27 June 2017 |
Old-School Crosstabs: Obsolete Since 1990, but Still a Great Way to Waste Time and Reduce Quality
The table above is what I call an old-school crosstab. If you squint, and have seen one of these before, then you can probably read it. The basic design of these has been around since the 1960s.
Originally, these old-school crosstabs were printed on funny green and white paper with a landscape orientation, shown to the right. The printers were surprisingly slow. The ink and paper expensive. The data processing experts responsible for creating them tended to be very busy. So, these crosstabs were designed with the goal of fitting as much information on each sheet as possible, with multiple questions shown across the top.
Advances in computing have led to a change in work practices.
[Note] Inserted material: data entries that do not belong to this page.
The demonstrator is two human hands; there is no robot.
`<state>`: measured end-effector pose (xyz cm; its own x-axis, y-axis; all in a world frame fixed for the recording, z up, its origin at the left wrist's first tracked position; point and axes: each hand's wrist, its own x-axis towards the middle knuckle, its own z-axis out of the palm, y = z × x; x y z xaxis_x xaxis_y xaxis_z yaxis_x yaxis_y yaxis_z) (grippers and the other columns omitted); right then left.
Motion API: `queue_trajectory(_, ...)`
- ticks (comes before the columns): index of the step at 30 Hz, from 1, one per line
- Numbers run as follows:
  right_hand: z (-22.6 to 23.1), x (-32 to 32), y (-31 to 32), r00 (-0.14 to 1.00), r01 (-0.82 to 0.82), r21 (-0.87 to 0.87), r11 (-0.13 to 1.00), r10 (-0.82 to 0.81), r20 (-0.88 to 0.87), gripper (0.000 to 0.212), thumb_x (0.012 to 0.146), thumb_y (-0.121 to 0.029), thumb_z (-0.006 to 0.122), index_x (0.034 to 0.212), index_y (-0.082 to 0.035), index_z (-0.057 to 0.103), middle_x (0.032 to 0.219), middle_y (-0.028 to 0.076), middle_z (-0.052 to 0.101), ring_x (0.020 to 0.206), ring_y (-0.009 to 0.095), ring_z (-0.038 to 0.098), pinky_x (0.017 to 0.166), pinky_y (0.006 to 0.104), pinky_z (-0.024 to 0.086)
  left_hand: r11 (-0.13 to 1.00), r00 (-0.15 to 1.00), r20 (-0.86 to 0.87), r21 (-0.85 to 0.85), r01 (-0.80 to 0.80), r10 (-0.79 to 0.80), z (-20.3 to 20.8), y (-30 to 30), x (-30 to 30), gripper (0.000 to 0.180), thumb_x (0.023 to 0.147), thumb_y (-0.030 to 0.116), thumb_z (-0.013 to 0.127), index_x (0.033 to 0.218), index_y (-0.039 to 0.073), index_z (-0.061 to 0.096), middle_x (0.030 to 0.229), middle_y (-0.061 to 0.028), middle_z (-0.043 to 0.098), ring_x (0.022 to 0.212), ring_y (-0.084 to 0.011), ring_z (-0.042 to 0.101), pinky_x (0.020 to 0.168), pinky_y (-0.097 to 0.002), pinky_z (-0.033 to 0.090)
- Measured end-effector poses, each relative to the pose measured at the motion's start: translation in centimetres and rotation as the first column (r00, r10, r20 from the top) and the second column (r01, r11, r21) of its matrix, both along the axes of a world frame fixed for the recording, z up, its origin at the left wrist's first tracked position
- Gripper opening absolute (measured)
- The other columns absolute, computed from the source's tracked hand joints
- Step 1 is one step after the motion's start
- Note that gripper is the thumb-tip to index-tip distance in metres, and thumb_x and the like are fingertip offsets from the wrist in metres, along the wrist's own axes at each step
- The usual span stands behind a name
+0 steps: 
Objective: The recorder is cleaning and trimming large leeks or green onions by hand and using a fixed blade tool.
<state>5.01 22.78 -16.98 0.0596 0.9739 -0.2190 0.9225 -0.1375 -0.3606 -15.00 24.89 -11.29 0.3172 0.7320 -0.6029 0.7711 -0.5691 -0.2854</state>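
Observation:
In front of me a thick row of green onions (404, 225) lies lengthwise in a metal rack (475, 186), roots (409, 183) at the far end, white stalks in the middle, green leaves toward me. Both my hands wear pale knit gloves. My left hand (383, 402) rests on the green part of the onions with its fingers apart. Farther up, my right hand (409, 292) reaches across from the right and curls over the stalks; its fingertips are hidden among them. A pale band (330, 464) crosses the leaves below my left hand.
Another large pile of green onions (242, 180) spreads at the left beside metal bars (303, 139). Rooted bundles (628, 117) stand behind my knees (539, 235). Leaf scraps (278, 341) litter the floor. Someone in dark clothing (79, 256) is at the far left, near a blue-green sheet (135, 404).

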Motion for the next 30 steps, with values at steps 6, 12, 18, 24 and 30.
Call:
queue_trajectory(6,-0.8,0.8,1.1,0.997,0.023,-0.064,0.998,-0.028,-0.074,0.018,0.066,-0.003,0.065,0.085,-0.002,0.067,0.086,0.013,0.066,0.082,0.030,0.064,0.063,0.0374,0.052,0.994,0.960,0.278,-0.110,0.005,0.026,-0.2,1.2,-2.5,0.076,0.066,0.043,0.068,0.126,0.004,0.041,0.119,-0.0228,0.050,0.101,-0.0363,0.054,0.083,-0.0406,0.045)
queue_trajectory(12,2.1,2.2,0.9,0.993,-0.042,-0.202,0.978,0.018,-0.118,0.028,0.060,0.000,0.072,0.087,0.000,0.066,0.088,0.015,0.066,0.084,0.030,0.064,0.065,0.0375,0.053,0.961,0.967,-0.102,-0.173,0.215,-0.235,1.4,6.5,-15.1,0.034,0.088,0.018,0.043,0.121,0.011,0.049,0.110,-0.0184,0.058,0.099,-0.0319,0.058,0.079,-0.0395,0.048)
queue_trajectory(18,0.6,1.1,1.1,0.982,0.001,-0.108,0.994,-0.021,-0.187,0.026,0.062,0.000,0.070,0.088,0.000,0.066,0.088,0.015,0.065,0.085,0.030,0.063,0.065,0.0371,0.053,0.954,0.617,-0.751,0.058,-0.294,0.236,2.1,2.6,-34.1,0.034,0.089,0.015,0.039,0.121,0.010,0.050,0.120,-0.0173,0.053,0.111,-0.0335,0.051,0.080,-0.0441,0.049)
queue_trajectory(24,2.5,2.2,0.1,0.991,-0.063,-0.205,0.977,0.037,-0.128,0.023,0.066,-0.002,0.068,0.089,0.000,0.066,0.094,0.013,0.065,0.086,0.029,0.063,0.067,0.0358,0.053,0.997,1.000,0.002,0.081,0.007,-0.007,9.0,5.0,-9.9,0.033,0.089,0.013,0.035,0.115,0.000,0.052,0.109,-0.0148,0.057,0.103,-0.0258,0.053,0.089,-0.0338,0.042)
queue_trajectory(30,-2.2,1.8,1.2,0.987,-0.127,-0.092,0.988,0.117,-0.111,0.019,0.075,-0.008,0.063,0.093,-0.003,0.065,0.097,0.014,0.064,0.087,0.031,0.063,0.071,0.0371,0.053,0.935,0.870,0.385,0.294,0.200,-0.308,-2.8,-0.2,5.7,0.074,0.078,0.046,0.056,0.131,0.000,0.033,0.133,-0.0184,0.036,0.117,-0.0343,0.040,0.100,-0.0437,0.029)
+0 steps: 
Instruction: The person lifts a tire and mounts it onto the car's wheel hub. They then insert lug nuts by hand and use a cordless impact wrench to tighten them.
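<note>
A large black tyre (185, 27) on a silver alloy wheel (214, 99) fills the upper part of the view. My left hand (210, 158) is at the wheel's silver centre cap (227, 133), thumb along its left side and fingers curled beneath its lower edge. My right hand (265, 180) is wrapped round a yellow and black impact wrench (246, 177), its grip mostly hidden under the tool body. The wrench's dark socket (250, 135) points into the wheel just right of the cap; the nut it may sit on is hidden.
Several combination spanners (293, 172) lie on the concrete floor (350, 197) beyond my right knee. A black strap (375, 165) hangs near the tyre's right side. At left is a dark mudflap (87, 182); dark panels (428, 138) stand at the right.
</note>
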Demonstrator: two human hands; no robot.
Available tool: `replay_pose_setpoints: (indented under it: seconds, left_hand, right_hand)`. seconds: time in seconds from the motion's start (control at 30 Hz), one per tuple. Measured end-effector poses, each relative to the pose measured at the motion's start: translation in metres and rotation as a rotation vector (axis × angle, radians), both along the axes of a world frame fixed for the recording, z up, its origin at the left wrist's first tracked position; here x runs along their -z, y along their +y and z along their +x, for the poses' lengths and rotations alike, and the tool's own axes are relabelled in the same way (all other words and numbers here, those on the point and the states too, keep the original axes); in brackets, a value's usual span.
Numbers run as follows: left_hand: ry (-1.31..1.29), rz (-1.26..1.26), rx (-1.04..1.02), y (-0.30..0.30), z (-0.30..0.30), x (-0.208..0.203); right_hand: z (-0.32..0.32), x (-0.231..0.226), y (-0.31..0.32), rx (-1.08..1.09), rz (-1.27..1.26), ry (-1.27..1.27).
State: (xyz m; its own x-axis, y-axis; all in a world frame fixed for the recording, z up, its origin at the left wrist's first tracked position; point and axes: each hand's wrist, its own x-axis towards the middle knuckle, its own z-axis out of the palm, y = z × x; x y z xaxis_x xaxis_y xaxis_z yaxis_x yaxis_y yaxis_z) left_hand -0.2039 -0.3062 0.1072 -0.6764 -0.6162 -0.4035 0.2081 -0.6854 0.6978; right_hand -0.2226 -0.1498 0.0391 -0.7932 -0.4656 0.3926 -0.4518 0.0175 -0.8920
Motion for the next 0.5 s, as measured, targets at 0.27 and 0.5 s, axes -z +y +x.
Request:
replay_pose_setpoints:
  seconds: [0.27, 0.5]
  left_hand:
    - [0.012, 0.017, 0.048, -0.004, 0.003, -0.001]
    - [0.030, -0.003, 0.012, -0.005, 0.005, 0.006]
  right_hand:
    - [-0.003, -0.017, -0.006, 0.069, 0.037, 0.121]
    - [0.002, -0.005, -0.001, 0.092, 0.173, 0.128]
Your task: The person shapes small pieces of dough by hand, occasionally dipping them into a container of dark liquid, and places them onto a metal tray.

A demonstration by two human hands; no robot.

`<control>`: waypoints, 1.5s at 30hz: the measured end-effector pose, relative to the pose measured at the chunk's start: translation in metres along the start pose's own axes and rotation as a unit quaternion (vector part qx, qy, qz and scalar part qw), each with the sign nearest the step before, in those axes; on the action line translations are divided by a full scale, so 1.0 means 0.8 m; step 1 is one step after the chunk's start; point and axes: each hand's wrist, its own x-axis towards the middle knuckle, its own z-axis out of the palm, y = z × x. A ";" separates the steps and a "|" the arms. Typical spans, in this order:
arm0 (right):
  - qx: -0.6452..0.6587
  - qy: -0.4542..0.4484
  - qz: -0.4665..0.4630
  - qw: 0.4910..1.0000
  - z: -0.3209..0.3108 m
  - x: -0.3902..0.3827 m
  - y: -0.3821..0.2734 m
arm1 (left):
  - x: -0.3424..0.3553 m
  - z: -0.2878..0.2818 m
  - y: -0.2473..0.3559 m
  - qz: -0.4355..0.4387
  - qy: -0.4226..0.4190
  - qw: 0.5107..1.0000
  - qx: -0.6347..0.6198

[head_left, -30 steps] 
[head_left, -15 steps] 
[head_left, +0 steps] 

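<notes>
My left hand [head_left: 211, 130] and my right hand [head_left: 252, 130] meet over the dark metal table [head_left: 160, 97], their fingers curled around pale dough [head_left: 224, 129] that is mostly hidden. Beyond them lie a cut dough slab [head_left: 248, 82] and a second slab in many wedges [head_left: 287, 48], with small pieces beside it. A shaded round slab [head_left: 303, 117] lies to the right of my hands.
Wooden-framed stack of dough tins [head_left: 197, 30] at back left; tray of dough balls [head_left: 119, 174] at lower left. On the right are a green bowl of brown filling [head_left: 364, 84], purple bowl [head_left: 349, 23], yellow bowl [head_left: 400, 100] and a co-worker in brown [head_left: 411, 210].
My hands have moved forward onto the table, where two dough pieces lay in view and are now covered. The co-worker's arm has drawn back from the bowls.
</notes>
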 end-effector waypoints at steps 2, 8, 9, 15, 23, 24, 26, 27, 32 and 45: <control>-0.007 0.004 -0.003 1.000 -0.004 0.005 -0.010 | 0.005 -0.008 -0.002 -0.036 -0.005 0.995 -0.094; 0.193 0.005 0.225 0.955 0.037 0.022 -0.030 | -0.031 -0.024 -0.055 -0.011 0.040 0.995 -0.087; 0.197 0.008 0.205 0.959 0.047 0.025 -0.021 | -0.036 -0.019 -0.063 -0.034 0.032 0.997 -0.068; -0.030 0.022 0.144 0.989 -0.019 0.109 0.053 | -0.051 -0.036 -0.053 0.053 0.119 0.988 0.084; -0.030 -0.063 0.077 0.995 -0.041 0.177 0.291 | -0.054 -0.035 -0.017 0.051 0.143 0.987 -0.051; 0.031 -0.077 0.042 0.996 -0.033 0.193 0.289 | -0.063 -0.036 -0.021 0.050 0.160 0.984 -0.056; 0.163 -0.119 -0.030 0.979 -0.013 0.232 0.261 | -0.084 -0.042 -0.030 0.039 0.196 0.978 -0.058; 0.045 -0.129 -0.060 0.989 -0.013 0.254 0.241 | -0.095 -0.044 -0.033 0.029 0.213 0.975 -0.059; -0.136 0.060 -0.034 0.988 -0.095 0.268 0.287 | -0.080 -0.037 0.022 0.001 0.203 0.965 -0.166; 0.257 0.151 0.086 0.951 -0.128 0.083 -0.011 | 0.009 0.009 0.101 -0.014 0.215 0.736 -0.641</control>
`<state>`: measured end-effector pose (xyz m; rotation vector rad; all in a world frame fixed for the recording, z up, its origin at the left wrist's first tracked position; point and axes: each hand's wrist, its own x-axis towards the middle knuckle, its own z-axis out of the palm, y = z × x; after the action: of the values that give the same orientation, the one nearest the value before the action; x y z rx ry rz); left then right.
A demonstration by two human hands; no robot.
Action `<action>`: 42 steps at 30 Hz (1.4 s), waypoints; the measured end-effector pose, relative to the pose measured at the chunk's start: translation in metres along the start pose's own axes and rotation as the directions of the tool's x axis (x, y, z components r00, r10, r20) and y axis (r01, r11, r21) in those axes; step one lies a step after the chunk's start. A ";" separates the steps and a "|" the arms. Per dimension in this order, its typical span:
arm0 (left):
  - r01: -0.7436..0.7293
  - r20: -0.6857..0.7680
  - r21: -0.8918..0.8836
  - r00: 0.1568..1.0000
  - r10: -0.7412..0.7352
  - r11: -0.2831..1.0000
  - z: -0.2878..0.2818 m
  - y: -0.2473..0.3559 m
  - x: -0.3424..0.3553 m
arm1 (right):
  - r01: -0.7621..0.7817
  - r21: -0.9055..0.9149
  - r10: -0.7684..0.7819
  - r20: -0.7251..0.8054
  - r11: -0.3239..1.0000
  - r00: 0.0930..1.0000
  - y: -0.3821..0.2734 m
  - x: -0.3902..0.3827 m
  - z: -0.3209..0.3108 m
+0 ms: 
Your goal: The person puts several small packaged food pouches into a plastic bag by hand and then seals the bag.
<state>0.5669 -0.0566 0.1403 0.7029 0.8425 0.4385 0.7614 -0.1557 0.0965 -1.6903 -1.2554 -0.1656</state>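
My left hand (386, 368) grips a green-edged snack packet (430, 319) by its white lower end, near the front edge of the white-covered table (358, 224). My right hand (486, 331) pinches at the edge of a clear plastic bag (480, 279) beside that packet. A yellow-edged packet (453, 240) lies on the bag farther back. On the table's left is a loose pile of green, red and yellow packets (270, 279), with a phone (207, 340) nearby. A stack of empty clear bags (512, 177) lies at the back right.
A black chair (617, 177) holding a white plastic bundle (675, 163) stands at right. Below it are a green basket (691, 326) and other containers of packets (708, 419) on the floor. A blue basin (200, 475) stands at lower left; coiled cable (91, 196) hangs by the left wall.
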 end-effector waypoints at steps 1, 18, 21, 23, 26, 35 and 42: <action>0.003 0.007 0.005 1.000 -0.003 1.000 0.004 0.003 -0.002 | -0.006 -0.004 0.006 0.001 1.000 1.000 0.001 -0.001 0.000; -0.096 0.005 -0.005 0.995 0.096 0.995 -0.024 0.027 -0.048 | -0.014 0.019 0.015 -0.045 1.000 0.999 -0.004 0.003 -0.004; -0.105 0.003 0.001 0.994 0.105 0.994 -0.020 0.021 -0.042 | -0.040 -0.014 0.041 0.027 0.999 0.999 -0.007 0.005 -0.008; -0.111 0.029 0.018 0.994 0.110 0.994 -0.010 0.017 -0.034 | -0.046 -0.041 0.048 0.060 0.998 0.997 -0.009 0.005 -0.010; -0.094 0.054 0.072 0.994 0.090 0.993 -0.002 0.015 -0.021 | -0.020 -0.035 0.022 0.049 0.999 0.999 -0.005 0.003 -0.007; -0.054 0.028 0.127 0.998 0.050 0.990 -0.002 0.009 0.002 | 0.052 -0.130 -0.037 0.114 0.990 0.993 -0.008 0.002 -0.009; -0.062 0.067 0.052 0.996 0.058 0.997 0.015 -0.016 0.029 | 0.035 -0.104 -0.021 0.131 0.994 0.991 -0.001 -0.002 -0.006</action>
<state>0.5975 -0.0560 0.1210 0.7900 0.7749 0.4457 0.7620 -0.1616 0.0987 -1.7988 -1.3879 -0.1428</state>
Some researchers still create these tables, but have them in Excel rather than print them. Other researchers have taken advantage of advances in computing and stopped using old-school crosstabs altogether. This post is for researchers who are still using old-school crosstabs. It reviews how three key innovations made these old-school crosstabs obsolete:
- Improvements in printing and monitors, which permit you to show statistical tests via formatting.
- Automatic screening of tables based on statistical tests.
- DIY crosstab software.
At the end of the post I discuss the automation of such analyses using Q, SPSS, and R.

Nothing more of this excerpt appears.